## Your assignment
Output the full listing below exactly as it reads, and skip anything that is a picture.

## Given material
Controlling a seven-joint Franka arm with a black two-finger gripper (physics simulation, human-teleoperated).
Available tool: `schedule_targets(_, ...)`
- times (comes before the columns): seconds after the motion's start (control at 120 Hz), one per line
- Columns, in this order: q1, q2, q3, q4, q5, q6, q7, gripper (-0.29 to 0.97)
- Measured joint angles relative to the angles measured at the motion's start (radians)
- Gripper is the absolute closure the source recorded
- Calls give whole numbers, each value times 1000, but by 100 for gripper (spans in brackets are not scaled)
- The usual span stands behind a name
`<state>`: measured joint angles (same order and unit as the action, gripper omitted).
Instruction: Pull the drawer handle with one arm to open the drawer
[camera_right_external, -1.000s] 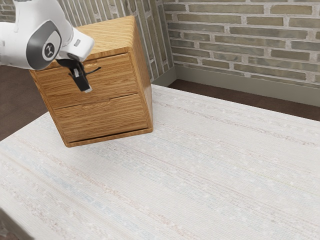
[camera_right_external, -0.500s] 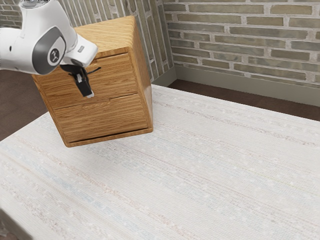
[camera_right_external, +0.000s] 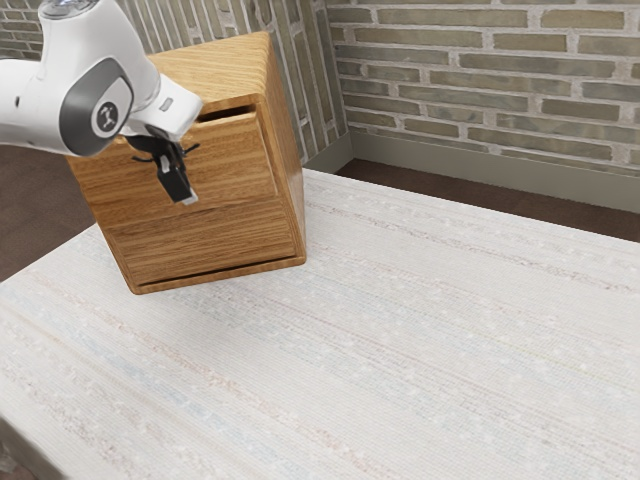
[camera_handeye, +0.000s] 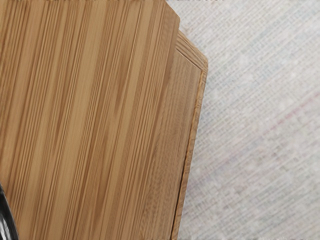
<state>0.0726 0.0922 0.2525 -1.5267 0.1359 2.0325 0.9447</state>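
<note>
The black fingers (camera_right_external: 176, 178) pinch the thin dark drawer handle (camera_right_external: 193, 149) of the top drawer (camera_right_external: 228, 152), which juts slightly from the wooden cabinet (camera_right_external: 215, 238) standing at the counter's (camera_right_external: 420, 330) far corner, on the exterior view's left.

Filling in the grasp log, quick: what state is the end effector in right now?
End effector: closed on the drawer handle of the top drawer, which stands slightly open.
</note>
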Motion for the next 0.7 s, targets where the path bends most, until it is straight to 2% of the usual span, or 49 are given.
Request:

## Task response
Controlling a seven-joint Franka arm with a black two-finger gripper (physics simulation, human-teleoperated).
Available tool: `schedule_targets(_, ...)`
- times (comes before the columns): seconds after the motion's start (control at 120 Hz), one per line
- Columns, in this order: q1, q2, q3, q4, q5, q6, q7, gripper (-0.29 to 0.97)
- Measured joint angles relative to the angles measured at the motion's start (radians)
- Gripper is the absolute closure the source recorded
- Calls give whole numbers, each value times 1000, but by 100 for gripper (spans in brackets are not scaled)
- The usual span stands behind a name
`<state>`: measured joint angles (same order and unit as the action, gripper omitted).
Instruction: Pull the drawer handle with one arm to open the drawer
[camera_right_external, -1.000s] 
[camera_right_external, -0.500s] 
[camera_right_external, +0.000s] 
[camera_handeye, +0.000s] 
<state>0.0726 0.0922 0.2525 -1.5267 0.1359 2.0325 0.9447</state>
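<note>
The black fingers (camera_right_external: 176, 178) pinch the thin dark drawer handle (camera_right_external: 193, 149) of the top drawer (camera_right_external: 228, 152), which juts slightly from the wooden cabinet (camera_right_external: 215, 238) standing at the counter's (camera_right_external: 420, 330) far corner, on the exterior view's left.

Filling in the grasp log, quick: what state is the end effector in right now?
End effector: closed on the drawer handle of the top drawer, which stands slightly open.
</note>
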Motion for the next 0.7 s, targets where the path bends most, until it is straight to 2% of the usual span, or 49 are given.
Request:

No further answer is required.